[SOLVED] Extremly compilcated regex/coding problem.

lococobra · July 16, 2007

First an example:

<?php
$code = 'Some html here <? echo\'PHP code always starts with <? or <?php, and ends with ?>\'; ?> more html';
?>

Here's the problem... lets say this is the code for a web page and I'm trying to determine which parts are php and which parts are html. If I just split the string at every occurrence of <? or <?php or ?>, obviously there are going to be problems...

I highly doubt this could be done in a single regular expression, but multiple ones maybe. First step seems to be to detect where strings are in $code and ignore those areas, but then again, what if html contains something like...

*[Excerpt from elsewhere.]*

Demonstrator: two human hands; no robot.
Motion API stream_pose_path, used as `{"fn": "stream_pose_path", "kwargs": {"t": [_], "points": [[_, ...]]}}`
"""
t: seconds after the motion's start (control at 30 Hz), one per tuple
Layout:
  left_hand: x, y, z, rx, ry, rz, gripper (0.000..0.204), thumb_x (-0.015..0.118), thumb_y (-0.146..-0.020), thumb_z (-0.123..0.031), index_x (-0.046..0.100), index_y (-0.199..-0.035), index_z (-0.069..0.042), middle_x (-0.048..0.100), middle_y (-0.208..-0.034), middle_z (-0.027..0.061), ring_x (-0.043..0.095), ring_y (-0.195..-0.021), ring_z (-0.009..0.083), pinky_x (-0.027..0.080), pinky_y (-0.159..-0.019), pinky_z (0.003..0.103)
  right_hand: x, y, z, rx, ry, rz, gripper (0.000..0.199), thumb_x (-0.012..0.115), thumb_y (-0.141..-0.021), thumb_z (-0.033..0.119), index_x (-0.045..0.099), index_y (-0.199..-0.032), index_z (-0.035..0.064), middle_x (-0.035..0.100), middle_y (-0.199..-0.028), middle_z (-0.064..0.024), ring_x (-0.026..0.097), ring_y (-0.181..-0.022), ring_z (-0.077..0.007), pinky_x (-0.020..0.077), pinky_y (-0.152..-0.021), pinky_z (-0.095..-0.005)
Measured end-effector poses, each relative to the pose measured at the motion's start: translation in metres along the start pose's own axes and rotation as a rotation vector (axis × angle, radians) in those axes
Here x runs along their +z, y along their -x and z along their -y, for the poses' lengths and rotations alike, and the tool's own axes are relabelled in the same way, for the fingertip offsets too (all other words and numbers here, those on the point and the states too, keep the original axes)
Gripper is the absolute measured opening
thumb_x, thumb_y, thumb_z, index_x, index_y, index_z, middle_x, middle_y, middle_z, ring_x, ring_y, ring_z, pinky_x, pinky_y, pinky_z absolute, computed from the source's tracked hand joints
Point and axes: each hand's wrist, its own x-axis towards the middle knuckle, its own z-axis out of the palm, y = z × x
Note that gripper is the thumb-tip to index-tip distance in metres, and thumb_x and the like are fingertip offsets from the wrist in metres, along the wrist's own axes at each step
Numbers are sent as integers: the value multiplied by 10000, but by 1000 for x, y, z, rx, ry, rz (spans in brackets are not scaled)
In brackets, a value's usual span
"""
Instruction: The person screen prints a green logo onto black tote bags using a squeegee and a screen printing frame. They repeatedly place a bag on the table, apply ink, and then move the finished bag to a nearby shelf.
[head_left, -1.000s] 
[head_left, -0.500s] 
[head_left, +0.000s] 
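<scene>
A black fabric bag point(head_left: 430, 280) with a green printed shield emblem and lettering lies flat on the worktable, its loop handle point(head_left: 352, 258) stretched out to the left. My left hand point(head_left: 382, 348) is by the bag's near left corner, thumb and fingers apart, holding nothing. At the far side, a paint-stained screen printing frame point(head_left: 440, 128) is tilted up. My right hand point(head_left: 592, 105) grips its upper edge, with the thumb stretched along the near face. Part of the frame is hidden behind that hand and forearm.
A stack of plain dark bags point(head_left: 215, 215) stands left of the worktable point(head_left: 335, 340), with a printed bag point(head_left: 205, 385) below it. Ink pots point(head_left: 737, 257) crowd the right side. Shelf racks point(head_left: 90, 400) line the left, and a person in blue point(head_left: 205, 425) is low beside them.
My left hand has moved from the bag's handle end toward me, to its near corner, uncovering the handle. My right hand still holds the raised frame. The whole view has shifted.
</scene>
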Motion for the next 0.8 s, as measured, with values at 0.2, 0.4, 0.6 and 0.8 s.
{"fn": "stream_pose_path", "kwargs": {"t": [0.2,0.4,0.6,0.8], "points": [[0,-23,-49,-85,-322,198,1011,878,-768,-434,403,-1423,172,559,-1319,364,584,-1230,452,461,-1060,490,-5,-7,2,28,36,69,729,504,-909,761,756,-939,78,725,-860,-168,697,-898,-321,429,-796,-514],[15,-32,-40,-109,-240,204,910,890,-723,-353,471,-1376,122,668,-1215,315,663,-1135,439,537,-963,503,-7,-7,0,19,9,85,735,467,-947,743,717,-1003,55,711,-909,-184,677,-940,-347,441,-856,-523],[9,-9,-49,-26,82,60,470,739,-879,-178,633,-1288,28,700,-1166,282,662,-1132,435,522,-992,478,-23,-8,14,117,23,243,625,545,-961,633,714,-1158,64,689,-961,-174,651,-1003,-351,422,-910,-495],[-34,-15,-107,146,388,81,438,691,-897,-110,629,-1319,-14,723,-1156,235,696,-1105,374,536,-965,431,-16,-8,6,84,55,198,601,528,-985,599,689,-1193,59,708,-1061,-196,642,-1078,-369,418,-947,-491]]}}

<form method="POST" action="<?php echo$_SERVER['PHP_SELF']?>">

As you can see, if all string areas are ignored, some valid php code may also be ignored. Any ideas anyone?

Wildbug · July 16, 2007

http://www.cs.vu.nl/~dick/PTAPG.html

effigy · July 16, 2007

Perhaps something like this? It was borrowed from this topic.

<pre>
<?php

$mixture = <<<MIX
		<html>
			<?php \$title = 'ABC?>'; ?>
			<head>
				<title><?php echo \$title; ?></title>
			</head>
			<body>
				Today is <?php \$date = getdate(); echo \$date['weekday']; ?>.
			</body>
		</html>
		<?php echo '<?php "test!" ?>'; ?>
MIX;

$pieces = preg_split('/(<\?.+?\?>)/', $mixture, -1, PREG_SPLIT_DELIM_CAPTURE);
$revised_pieces = array();
$num_pieces = count($pieces);
### Loop through and fix the matches.
for ($i = 0; $i < $num_pieces; $i++) {
	$piece = $pieces[$i];
	### Count the number of non-backslashed quotes.
	$quotes = 0;
	preg_replace('/(?<!\\\)["\']/', '', $piece, -1, $quotes);
	### Always add the current piece being processed.
	$revised_pieces[$i] = $piece;
	### If the quotes are uneven...
	if ($quotes % 2) {
		### Split apart the next piece.
		list($before, $after) = preg_split('/(?<=\?>)/', $pieces[$i+1]);
		### Add the missing end to this piece.
		$revised_pieces[$i] .= $before;
		### Add the rest to the next piece.
		$revised_pieces[$i+1] = $after;
		### Skip processing of the next piece.
		$i++;
	}
}
print_r($revised_pieces);	
?>
</pre>

lococobra · July 16, 2007

It does not work completely... most of the time it does, but not in a really brutal case like..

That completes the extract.